Health Information is defined as any information, whether oral or recorded in any form or medium, that is created or received by a health care provider, health plan, public health authority, employer, life insurer, school or university, or healthcare clearinghouse; and that is related to the past, present or future physical or mental health condition of an individual, the provision of health care of an individual, or the past, present or future payment for the provision of healthcare to an individual.

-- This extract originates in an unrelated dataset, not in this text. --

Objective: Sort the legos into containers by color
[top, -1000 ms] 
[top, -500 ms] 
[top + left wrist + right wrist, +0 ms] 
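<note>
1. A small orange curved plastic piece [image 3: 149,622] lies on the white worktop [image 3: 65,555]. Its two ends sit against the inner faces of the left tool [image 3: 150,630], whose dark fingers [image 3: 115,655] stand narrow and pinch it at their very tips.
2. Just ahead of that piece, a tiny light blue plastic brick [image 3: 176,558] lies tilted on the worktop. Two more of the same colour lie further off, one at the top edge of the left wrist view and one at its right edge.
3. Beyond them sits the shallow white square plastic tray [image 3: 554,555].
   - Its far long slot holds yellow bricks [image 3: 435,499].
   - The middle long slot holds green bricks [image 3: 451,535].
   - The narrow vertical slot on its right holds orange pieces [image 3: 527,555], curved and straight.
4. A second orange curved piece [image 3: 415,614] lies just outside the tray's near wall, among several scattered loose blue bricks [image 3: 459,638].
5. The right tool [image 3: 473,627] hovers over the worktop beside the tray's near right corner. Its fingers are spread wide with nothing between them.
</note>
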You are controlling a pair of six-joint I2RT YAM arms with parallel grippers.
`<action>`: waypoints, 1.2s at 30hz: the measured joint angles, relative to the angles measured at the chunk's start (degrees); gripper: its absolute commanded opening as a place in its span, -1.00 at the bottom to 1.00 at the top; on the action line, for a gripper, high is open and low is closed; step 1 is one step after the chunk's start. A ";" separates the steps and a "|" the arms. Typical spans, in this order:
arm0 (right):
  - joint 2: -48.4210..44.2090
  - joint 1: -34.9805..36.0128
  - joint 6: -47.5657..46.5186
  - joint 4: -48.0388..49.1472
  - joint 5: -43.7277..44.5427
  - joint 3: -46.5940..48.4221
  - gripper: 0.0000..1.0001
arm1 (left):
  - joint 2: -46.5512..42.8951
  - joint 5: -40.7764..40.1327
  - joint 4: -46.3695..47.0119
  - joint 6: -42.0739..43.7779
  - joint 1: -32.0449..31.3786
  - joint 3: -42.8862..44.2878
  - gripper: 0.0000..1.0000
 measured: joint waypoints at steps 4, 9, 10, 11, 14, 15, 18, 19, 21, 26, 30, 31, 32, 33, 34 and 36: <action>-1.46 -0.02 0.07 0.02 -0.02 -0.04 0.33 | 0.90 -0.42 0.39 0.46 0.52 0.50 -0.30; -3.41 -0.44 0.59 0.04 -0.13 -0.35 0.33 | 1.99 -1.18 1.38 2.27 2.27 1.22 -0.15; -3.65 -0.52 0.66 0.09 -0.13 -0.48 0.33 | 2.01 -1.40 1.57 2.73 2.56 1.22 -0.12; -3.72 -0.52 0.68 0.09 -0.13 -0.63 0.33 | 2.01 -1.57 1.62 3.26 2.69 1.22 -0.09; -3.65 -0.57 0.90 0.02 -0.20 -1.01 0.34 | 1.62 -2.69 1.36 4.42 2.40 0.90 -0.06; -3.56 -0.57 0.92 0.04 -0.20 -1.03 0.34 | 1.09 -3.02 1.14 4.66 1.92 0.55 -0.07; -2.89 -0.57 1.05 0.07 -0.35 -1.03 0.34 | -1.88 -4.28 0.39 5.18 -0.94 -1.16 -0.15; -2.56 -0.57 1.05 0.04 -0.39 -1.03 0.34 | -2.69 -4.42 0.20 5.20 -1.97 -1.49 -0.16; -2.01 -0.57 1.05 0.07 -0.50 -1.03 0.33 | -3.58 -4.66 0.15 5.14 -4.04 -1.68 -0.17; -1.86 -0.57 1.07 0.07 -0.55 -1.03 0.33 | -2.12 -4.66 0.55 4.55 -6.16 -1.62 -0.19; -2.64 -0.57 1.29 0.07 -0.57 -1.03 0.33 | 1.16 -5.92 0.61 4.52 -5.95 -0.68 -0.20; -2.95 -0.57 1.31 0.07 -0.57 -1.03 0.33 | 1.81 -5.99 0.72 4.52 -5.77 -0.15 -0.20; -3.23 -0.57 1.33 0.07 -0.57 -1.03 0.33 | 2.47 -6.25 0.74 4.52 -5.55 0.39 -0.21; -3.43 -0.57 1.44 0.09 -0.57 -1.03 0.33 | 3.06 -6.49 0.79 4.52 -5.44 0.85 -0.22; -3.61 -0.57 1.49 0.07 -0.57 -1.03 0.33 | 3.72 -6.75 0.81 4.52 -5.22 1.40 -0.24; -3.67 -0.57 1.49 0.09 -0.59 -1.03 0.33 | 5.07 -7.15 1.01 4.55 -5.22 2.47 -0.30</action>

Individually Identifiable Health Information is defined as any heath information, as defined above, that identifies an individual or where there is reasonable basis to believe that the information can be used to identify an individual.

Protected Health Information ("PHI") is defined as Individually Identifiable Health Information transmitted by electronic media, maintained in electronic media or transmitted or maintained in any other form or medium. Protected Health Information does not include education records covered by, or treatment records excluded from, the Family Educational Rights and Privacy Act (20 U.S.C. 1232g) or employment records held by the University in its role as an employer.

Workforce member means employees, volunteers, trainees, and other persons whose conduct, in the performance of work for the Health Care Component, is under the direct control of the Health Care Component, whether or not they are paid by the Health Care Component.